### What the exercise asks
Retype the whole listing below, character for character.

### Information provided
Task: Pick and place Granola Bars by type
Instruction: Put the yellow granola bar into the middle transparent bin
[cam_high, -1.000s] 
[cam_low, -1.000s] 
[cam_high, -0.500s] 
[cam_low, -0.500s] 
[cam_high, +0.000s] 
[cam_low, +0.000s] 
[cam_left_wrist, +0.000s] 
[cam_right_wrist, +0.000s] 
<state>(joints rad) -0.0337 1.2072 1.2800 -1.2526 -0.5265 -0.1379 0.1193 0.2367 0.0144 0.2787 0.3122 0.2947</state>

### Solution for this task
Task: Pick and place Granola Bars by type
Instruction: Put the yellow granola bar into the middle transparent bin
[cam_high, -1.000s] 
[cam_low, -1.000s] 
[cam_high, -0.500s] 
[cam_low, -0.500s] 
[cam_high, +0.000s] 
[cam_low, +0.000s] 
[cam_left_wrist, +0.000s] 
[cam_right_wrist, +0.000s] 
<state>(joints rad) -0.0337 1.2072 1.2800 -1.2526 -0.5265 -0.1379 0.1193 0.2367 0.0144 0.2787 0.3122 0.2947</state>

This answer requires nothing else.